Transcribe the entries exactly; images are not part of the copy.

Segment Start: Data listing

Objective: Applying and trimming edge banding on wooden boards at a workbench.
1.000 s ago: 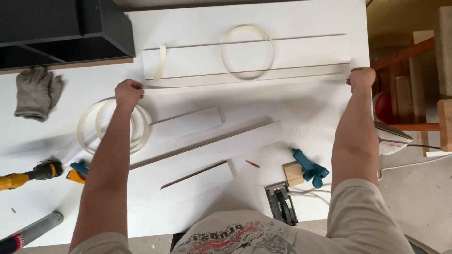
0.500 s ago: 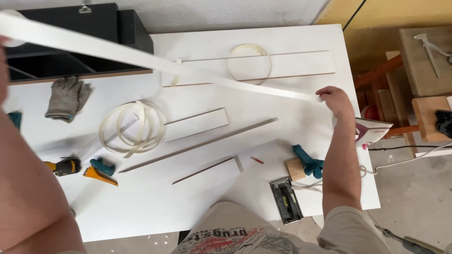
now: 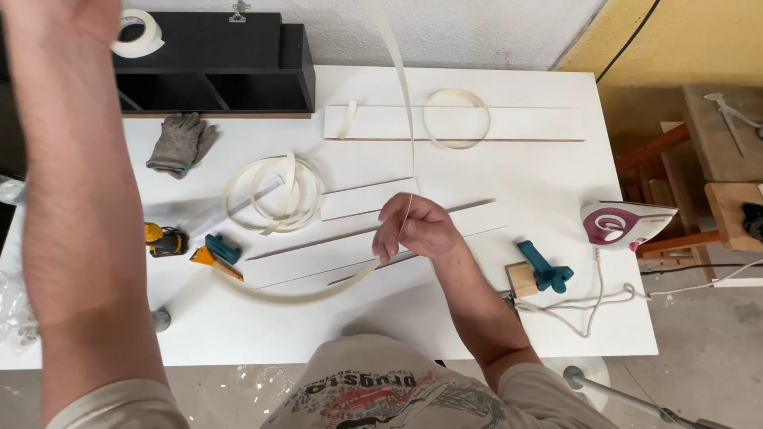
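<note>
Your left hand (image 3: 60, 16) is raised so close to the camera that the top edge of the frame cuts it off, and you cannot tell whether its fingers are closed or what they hold; your forearm hides the left part of the white table (image 3: 556, 318). At mid-frame your right hand (image 3: 415, 230) pinches the thin white edge-banding strip (image 3: 404, 95) between narrowed fingertips. The strip rises from there out of the top of the frame, and below your fingers it sags in a loop across the table toward the lower left, near the orange and teal trimmer (image 3: 216, 256).
</note>
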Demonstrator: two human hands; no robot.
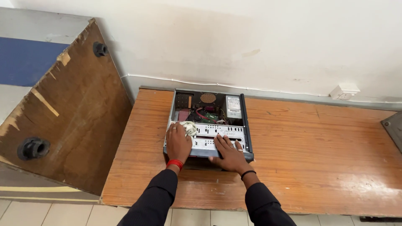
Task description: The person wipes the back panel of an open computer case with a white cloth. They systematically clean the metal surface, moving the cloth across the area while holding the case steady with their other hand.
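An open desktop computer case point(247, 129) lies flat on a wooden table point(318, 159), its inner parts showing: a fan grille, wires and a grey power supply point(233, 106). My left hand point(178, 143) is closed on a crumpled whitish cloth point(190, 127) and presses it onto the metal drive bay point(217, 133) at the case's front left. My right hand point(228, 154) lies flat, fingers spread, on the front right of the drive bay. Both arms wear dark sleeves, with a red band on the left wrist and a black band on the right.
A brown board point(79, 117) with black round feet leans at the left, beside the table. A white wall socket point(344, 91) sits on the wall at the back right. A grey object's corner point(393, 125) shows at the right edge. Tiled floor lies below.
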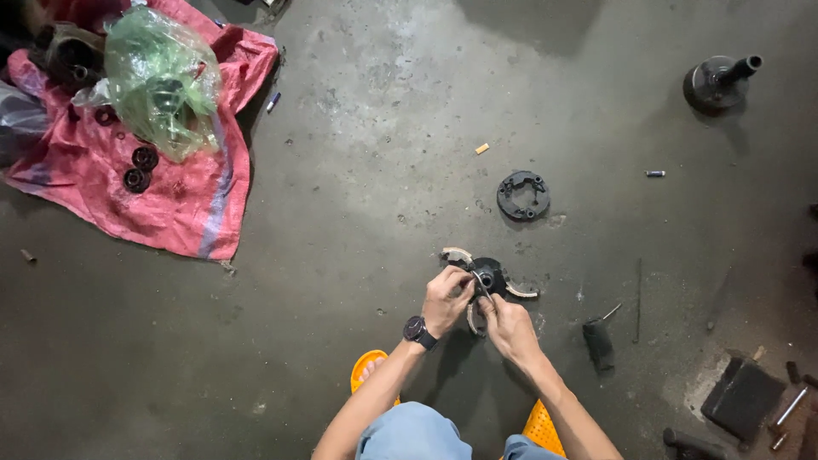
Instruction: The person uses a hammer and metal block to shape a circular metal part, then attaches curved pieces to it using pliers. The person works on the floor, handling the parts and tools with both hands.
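Below, a stained grey concrete floor (366, 170) fills the workshop view, with a crumpled pink cloth (170, 183) at upper left carrying a green plastic bag (162, 77) and dark rings. A round black plate (522, 195) lies near the centre. Just beneath it, a black metal hub with curved pale shoes (492, 277) rests on the floor, gripped by the left hand (446, 298), while the right hand (509, 328) pinches a thin tool against it.
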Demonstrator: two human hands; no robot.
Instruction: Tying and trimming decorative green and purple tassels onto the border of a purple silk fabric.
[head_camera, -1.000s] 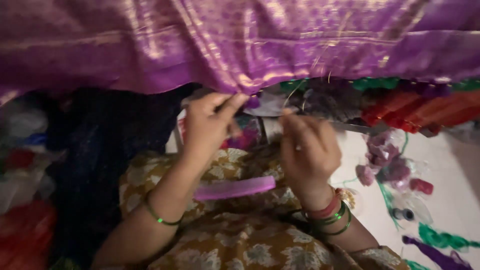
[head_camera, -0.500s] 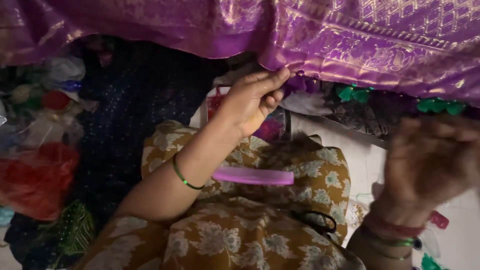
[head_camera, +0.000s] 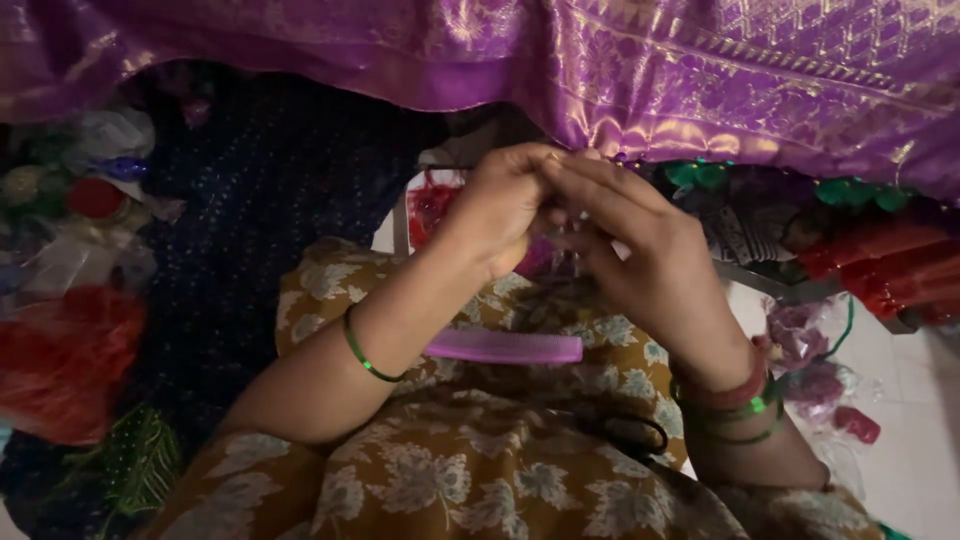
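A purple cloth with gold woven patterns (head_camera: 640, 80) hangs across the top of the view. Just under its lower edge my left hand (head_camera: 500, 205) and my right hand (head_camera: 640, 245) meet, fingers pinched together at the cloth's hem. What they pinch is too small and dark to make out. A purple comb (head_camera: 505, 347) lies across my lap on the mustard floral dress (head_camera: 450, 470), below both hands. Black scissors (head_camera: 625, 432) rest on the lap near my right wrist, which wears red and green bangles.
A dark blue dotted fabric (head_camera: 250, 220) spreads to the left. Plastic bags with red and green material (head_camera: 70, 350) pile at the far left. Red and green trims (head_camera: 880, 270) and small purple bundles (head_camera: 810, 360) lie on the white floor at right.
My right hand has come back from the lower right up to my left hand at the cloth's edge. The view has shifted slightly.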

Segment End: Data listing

▸ **Exercise solution**:
Objective: Applying and trimming edge banding on wooden boards at a workbench.
1.000 s ago: 
0.500 s ago: 
now: 
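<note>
Your left hand (image 3: 60, 16) is raised so close to the camera that the top edge of the frame cuts it off, and you cannot tell whether its fingers are closed or what they hold; your forearm hides the left part of the white table (image 3: 556, 318). At mid-frame your right hand (image 3: 415, 230) pinches the thin white edge-banding strip (image 3: 404, 95) between narrowed fingertips. The strip rises from there out of the top of the frame, and below your fingers it sags in a loop across the table toward the lower left, near the orange and teal trimmer (image 3: 216, 256).
</note>
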Demonstrator: two human hands; no robot.
Task description: The person wipes the back panel of an open computer case with a white cloth. They systematically clean the metal surface, moving the cloth across the area while holding the case steady with their other hand.
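An open desktop computer case point(247, 129) lies flat on a wooden table point(318, 159), its inner parts showing: a fan grille, wires and a grey power supply point(233, 106). My left hand point(178, 143) is closed on a crumpled whitish cloth point(190, 127) and presses it onto the metal drive bay point(217, 133) at the case's front left. My right hand point(228, 154) lies flat, fingers spread, on the front right of the drive bay. Both arms wear dark sleeves, with a red band on the left wrist and a black band on the right.
A brown board point(79, 117) with black round feet leans at the left, beside the table. A white wall socket point(344, 91) sits on the wall at the back right. A grey object's corner point(393, 125) shows at the right edge. Tiled floor lies below.
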Instruction: The person uses a hammer and metal block to shape a circular metal part, then attaches curved pieces to it using pliers. The person works on the floor, handling the parts and tools with both hands.
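Below, a stained grey concrete floor (366, 170) fills the workshop view, with a crumpled pink cloth (170, 183) at upper left carrying a green plastic bag (162, 77) and dark rings. A round black plate (522, 195) lies near the centre. Just beneath it, a black metal hub with curved pale shoes (492, 277) rests on the floor, gripped by the left hand (446, 298), while the right hand (509, 328) pinches a thin tool against it.
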Demonstrator: two human hands; no robot.
Instruction: Tying and trimming decorative green and purple tassels onto the border of a purple silk fabric.
[head_camera, -1.000s] 
[head_camera, -0.500s] 
[head_camera, +0.000s] 
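A purple cloth with gold woven patterns (head_camera: 640, 80) hangs across the top of the view. Just under its lower edge my left hand (head_camera: 500, 205) and my right hand (head_camera: 640, 245) meet, fingers pinched together at the cloth's hem. What they pinch is too small and dark to make out. A purple comb (head_camera: 505, 347) lies across my lap on the mustard floral dress (head_camera: 450, 470), below both hands. Black scissors (head_camera: 625, 432) rest on the lap near my right wrist, which wears red and green bangles.
A dark blue dotted fabric (head_camera: 250, 220) spreads to the left. Plastic bags with red and green material (head_camera: 70, 350) pile at the far left. Red and green trims (head_camera: 880, 270) and small purple bundles (head_camera: 810, 360) lie on the white floor at right.
My right hand has come back from the lower right up to my left hand at the cloth's edge. The view has shifted slightly.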

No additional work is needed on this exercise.